The goals / steps of this project are the following:
- Perform a Histogram of Oriented Gradients (HOG) feature extraction on a labeled training set of images and train a classifier Linear SVM classifier
- Optionally, you can also apply a color transform and append binned color features, as well as histograms of color, to your HOG feature vector.
- Note: for those first two steps don't forget to normalize your features and randomize a selection for training and testing.
- Implement a sliding-window technique and use your trained classifier to search for vehicles in images.
- Run your pipeline on a video stream (start with the test_video.mp4 and later implement on full project_video.mp4) and create a heat map of recurring detections frame by frame to reject outliers and follow detected vehicles.
- Estimate a bounding box for vehicles detected.
Here I will consider the rubric points individually and describe how I addressed each point in my implementation.
1. Provide a Writeup / README that includes all the rubric points and how you addressed each one.

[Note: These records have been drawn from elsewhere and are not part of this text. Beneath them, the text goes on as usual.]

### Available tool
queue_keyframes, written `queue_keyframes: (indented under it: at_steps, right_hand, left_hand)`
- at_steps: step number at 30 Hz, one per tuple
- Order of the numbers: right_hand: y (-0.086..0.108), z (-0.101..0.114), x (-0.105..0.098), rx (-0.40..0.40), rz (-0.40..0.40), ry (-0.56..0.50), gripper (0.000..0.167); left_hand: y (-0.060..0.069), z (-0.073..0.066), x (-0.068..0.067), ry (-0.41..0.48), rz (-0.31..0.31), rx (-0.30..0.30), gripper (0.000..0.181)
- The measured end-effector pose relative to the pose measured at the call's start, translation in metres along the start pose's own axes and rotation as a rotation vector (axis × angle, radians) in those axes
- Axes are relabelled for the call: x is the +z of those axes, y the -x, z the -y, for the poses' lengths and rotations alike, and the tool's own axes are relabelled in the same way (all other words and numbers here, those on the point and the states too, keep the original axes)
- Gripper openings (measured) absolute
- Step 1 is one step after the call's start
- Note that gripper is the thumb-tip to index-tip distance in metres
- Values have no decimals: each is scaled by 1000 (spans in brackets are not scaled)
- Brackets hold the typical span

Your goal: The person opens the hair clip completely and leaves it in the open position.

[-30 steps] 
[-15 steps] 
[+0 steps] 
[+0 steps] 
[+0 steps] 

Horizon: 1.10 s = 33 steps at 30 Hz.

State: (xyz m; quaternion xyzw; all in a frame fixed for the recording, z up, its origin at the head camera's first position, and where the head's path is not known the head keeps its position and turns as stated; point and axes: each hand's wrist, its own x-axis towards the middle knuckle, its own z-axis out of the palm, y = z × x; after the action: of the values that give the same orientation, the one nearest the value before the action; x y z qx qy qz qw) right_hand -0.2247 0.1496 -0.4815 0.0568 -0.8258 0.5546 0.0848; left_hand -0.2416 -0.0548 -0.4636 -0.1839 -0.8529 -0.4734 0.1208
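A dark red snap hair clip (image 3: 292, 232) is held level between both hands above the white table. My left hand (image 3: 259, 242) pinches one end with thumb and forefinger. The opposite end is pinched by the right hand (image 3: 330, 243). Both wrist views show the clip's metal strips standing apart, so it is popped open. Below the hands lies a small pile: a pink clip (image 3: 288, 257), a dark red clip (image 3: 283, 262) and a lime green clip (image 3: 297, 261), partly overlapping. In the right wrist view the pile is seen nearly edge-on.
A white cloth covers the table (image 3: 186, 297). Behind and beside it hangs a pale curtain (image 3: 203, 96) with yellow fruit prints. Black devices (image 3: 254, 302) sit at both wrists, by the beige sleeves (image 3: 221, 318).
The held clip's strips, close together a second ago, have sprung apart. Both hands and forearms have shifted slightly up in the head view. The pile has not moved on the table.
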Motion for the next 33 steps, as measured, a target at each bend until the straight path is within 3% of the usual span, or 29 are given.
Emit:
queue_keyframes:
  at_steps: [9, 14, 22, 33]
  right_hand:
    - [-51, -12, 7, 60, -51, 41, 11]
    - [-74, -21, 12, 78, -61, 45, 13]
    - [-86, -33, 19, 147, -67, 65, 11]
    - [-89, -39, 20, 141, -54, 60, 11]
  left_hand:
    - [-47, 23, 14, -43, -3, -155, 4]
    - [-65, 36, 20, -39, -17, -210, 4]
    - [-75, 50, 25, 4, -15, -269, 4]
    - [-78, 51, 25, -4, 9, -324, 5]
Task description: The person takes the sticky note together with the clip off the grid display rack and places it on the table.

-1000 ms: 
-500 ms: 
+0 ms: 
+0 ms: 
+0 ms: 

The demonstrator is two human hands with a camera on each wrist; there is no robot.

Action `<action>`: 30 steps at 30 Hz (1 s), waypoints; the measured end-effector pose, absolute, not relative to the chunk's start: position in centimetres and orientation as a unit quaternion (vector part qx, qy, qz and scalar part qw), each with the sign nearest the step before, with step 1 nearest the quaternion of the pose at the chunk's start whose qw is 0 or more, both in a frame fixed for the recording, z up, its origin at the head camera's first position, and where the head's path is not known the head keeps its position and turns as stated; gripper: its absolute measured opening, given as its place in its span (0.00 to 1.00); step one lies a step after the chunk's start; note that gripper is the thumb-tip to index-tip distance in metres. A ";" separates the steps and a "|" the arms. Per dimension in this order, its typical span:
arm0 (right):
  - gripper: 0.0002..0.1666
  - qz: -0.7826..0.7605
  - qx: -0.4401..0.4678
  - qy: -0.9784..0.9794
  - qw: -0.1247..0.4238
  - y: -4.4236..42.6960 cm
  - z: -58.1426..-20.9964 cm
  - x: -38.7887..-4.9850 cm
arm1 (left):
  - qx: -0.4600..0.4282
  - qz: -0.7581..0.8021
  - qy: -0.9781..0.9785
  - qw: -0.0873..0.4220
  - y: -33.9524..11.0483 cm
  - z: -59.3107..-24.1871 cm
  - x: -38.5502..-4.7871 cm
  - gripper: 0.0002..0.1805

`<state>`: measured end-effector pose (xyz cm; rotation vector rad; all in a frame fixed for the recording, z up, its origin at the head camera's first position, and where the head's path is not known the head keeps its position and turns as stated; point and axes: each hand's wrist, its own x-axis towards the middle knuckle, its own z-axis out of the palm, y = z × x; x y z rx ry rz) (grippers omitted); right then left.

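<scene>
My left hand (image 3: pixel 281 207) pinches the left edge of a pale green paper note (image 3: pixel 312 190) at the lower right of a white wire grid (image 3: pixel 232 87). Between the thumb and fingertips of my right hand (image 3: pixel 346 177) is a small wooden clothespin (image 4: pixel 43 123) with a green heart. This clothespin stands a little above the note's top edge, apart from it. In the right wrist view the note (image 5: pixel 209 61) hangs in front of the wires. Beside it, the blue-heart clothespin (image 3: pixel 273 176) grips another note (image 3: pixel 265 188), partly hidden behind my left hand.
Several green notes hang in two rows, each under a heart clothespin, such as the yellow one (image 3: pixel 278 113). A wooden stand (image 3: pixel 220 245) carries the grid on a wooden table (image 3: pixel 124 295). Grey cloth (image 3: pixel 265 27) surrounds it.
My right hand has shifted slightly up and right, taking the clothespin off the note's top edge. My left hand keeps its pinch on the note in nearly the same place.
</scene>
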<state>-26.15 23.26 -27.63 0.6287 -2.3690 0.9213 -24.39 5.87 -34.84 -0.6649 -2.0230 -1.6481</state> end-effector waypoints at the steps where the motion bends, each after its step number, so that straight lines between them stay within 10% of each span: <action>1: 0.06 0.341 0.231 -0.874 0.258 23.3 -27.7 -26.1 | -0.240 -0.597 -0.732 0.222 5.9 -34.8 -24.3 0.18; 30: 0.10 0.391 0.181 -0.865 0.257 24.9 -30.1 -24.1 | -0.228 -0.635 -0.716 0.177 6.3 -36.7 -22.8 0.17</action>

You can submit your writeup as markdown or pdf. Here is a template writeup for this project you can use as a guide and a starting point.
The README.md
file at https://github.com/patrickmpoon/CarND-Vehicle-Detection serves as my write-up for this project.
1. Explain how (and identify where in your code) you extracted HOG features from the training images.
The training images used to create my classifier were obtained from Udacity per the instructions for this project, and were divided into the following: vehicles and non-vehicles. An exploratory analysis shows that the images are relatively evenly divided by class: vehicles (8792) and non-vehicles (8968). Each image has a shape of (64, 64, 3) with data type float32
. Here is an example of each class:
I noticed that many of the images in the training set appeared to have been captured sequentially, so I made use of Python's random.shuffle()
function whenever grabbing a subset for classification training.
I experimented with different color spaces and skimage.hog()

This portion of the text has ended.